Failure to properly evaluate one’s readiness for the examination and one’s progress during the whole USMLE preparation process may be one of the most crucial reason not only for failing the USMLE but also for failure to achieve a less than stellar score.

Proper self-evaluation involves not only how to do the evaluation, using the right tool to measure the right parameter but also when to do the measuring to insure maximal effectiveness. Most failures in self-evaluation can be divided into these 2 broad categories.

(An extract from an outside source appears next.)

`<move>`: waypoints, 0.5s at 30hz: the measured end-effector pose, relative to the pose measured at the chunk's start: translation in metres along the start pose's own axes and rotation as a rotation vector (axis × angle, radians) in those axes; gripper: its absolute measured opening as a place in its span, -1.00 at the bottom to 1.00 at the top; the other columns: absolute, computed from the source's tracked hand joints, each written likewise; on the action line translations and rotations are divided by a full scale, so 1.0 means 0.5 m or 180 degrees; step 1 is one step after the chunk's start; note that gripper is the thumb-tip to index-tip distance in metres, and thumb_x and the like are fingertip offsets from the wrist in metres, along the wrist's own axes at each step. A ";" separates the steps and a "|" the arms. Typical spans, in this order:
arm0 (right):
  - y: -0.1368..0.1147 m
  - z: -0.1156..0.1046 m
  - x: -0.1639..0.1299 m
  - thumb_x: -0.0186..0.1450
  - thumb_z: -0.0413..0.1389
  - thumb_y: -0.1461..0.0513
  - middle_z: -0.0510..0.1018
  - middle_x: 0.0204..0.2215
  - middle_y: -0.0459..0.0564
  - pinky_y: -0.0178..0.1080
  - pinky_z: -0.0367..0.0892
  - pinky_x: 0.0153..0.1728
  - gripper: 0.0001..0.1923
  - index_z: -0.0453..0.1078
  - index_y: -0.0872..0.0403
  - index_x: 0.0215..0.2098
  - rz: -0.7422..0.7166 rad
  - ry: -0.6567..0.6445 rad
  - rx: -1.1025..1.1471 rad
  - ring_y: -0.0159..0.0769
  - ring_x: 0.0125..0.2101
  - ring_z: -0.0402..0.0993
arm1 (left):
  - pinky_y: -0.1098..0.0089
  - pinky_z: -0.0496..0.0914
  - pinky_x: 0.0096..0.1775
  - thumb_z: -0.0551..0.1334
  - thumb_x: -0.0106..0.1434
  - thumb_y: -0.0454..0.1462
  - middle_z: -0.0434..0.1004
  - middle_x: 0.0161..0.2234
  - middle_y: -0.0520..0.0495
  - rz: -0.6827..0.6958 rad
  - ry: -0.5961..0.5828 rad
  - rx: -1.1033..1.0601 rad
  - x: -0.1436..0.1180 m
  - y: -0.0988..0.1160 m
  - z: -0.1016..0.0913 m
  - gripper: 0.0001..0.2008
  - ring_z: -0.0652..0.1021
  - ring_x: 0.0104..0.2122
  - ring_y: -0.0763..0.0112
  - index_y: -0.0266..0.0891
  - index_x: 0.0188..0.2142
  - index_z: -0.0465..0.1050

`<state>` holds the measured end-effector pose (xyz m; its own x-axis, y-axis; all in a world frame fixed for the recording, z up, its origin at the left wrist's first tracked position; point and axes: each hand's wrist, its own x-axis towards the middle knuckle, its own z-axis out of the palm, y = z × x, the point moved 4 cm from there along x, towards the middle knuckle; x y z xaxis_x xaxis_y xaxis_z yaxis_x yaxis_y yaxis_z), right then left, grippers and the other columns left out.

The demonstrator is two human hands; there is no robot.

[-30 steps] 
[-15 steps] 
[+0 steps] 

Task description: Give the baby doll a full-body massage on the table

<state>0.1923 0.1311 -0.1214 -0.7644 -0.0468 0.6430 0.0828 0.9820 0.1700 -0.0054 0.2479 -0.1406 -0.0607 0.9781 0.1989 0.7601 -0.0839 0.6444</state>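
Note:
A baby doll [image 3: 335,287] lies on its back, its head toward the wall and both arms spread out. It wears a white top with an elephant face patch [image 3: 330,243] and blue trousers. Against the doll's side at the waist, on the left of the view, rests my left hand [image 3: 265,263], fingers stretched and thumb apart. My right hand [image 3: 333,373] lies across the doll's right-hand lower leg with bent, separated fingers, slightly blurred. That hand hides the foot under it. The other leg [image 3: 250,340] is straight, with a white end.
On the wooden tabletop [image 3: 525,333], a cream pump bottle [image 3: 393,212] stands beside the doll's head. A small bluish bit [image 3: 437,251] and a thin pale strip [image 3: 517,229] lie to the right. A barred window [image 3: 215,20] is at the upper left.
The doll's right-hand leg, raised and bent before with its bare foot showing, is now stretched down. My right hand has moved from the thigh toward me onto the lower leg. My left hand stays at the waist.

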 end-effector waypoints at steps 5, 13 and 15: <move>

Whenever, we mention evaluation, most people think of the NBME self-assessment tests primarily or the online q Banks like UW and Kaplan. These are very useful assessment and evaluation tools, but they are not the only ones and not necessarily applicable in all situations. Used the right way, they are extremely effective, but the propensity of most people to use them in all kinds of situation is not necessarily a good idea. The right tool used for the right situation is very effective. Using the right tool for the wrong situations makes it less effective.

You see people using NBME to evaluate themselves at various stages of their review rather than at the end, to gauge their final readiness for the USMLE is an example of an expensive misuse of a great tool. I wonder what you would think of your anatomy professor if after finishing upper extremities, he uses the USMLE Step 1 to test how well you are doing so far. Ridiculous and yet that is what most people are actually doing during their prep.

The MRI may be one of the biggest breakthrough in medicine in recent years, but it is a tool with a specific function. Using it to measure blood glucose level is ridiculous. So use the right tool for the right situation. We’ll talk about that more later.

The second area where most people commit a big mistake in self-evaluation is when to take it. One of the primary reasons being the myth that only online q Banks will do as evaluation tools for the USMLE which is far from the truth. A myth perpetrated by a lot of posters in forums and of course encouraged by online q Bank providers for obvious reasons. Again as stated before, proper tools for proper situations will provide excellent results. But for other situations other tools are better.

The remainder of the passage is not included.